Building a Dockerized Python Web Scraper with MySQL Integration

Introduction

Web scraping is a powerful technique for extracting data from websites, but efficiently storing and managing that data requires a robust setup. In this project, we built a Python web scraper that extracts quotes from a website and saves them in a MySQL database, all running inside Docker containers. This approach ensures seamless container communication using a custom Docker network, making deployment easier and more consistent across different environments.

Project Overview

Our setup consists of:

Web Scraper: A Python script using requests and BeautifulSoup to extract quotes.
MySQL Database: A dedicated MySQL container to store the extracted data.
Dockerized Setup: Both the scraper and database run in separate containers, communicating securely through a custom bridge network.
Environment Variables: Secure database configuration using dynamic variables.
Scalability & Portability: With Docker, the same environment can be replicated anywhere, ensuring consistency.

Step 1: Set Up MySQL in Docker

First, we need a MySQL database to store the scraped data.

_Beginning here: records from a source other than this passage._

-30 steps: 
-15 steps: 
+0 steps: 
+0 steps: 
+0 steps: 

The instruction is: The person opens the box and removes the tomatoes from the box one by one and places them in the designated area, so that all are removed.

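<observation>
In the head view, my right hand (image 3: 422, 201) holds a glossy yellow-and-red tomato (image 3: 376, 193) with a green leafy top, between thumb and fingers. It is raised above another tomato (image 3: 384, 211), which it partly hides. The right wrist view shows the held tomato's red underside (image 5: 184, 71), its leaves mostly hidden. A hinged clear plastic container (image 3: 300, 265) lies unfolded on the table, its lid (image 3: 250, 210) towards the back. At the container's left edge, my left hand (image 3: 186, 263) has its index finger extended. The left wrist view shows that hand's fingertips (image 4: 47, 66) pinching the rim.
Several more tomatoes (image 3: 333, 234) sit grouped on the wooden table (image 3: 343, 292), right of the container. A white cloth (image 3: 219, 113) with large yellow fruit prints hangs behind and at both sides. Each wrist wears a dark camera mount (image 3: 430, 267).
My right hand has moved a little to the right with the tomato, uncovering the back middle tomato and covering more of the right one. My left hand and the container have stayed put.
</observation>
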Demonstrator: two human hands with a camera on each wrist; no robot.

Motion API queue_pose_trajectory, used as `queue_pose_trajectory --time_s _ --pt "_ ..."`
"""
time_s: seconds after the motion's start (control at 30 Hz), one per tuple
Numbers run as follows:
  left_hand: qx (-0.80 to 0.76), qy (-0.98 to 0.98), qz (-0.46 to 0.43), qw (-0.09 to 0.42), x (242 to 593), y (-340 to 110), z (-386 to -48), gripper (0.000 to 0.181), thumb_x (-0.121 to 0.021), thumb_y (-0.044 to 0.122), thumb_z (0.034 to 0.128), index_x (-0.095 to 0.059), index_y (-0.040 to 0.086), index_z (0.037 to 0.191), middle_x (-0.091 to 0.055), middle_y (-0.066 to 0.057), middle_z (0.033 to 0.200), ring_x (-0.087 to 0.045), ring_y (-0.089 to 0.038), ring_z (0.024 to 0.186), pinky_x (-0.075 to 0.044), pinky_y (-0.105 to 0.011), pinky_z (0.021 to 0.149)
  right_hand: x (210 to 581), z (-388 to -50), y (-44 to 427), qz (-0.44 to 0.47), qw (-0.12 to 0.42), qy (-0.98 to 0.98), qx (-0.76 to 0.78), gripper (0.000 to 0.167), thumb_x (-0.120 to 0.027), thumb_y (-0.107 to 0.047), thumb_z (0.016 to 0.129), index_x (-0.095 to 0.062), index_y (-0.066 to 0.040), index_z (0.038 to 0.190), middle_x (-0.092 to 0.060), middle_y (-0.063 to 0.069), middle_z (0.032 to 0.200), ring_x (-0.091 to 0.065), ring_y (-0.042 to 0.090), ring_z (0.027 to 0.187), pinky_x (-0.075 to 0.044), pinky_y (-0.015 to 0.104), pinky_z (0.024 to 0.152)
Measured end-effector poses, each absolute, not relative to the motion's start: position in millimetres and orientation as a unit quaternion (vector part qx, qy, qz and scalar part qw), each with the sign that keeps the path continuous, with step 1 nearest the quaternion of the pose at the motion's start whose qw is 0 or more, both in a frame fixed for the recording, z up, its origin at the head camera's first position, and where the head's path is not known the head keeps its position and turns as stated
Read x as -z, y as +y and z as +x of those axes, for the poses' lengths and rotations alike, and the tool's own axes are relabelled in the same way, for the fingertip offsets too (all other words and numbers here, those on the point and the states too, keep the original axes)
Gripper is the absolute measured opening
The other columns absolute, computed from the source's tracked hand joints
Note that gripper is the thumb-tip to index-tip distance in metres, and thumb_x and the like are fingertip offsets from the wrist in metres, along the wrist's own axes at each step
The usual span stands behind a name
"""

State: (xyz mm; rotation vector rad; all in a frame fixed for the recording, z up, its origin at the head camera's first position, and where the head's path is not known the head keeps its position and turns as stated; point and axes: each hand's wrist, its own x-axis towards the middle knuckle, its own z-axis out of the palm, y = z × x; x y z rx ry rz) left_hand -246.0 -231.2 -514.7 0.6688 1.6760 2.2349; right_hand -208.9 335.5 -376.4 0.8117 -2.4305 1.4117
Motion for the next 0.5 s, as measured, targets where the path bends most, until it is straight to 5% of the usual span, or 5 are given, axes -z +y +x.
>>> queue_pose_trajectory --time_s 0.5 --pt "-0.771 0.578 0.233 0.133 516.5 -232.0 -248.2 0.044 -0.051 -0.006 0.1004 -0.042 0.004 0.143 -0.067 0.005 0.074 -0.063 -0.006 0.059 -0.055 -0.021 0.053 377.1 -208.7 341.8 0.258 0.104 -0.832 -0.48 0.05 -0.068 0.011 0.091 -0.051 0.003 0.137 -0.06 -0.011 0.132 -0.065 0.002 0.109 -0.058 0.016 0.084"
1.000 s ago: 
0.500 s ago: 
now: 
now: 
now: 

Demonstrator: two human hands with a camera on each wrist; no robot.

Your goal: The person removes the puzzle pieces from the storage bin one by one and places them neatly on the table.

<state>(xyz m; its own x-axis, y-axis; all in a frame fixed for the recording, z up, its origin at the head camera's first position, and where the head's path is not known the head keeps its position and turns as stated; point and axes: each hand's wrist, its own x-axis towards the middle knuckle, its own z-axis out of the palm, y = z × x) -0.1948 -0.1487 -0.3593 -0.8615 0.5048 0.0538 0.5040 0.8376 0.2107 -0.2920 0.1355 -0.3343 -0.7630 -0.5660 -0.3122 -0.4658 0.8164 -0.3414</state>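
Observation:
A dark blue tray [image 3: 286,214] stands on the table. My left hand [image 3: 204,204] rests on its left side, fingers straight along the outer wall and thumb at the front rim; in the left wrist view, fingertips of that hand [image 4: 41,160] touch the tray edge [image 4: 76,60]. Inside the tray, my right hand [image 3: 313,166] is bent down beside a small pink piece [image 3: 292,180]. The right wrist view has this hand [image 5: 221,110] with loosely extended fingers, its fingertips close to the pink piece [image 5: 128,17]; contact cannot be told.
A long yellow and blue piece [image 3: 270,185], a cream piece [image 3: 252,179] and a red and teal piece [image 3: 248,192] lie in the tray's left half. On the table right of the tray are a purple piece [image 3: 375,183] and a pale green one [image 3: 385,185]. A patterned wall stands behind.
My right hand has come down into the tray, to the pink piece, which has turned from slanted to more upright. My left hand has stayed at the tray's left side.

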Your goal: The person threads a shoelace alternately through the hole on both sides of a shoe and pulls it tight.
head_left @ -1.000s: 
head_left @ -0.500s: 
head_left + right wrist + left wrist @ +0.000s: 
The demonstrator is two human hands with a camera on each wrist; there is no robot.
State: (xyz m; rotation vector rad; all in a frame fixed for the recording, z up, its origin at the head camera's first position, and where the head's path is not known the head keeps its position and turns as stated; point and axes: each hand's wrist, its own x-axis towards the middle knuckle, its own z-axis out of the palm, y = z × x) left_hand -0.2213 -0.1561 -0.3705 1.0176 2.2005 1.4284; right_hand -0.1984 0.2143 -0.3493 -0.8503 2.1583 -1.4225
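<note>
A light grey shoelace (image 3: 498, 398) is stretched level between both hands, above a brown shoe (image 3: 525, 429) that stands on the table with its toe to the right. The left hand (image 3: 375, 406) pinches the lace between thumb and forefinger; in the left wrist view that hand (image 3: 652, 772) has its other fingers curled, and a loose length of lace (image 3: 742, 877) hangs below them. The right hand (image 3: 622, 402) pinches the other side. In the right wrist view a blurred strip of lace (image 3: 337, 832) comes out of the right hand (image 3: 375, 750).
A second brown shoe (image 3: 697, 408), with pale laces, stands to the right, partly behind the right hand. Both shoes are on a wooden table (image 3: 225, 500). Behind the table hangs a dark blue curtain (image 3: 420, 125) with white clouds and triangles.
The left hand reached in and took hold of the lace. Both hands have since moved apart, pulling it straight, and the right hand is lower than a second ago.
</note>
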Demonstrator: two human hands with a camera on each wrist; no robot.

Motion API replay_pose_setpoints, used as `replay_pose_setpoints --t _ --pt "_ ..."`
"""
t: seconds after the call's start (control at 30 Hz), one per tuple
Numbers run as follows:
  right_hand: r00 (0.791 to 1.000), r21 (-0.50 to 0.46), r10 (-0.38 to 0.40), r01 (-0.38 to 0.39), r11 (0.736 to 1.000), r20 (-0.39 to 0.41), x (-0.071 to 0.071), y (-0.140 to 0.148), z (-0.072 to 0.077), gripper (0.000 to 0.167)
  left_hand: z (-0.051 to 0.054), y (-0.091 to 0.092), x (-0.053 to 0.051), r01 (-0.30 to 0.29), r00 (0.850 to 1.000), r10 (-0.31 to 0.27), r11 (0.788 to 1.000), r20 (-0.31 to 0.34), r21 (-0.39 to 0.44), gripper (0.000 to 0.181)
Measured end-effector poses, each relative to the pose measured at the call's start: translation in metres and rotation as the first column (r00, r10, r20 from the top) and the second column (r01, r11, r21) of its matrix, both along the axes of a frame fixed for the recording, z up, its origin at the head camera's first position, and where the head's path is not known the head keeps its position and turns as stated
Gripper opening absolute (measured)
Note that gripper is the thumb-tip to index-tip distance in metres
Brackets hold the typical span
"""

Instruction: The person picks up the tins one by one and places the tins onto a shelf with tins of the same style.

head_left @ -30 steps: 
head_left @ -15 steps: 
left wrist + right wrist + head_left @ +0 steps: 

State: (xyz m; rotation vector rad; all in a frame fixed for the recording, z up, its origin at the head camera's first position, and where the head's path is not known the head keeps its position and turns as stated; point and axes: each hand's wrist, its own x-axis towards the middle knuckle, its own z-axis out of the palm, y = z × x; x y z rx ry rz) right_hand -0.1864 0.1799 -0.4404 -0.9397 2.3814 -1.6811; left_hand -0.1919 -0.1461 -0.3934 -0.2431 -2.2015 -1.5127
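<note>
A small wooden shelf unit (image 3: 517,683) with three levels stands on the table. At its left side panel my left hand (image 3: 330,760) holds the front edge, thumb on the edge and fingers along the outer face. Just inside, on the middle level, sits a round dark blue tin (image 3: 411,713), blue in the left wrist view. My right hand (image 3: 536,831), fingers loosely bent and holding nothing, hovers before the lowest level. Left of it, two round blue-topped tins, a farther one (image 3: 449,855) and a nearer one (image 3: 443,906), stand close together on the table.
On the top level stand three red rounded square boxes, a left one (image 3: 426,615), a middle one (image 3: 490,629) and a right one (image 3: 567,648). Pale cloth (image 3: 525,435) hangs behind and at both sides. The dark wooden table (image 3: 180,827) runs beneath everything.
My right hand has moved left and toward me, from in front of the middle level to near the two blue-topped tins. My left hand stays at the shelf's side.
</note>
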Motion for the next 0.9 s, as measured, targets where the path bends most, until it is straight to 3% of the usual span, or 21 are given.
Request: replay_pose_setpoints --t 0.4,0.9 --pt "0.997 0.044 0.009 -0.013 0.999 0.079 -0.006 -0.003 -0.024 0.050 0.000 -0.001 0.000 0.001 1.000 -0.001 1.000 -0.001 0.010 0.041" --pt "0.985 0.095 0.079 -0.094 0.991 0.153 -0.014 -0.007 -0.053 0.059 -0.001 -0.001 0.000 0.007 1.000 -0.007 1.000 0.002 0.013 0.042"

We will run a MySQL container using Docker.

1.1 Create a Custom Docker Network

 docker network create --driver bridge scraper_net

This network allows our containers to communicate securely.

1.2 Run the MySQL Container

docker run -d \
 --name mysql_container \
 -e MYSQL_USER=faizan \
 -e MYSQL_PASSWORD=redhat \
 -e MYSQL_ROOT_PASSWORD=redhat \
 -e MYSQL_DATABASE=scraper_db \
 --network scraper_net \
 -p 3306:3306 \
 mysql:latest

This command runs a MySQL container and sets up a new database called scraper_db.

Step 2: Create a Table in MySQL

Now that MySQL is running, we need to create a table to store the scraped quotes.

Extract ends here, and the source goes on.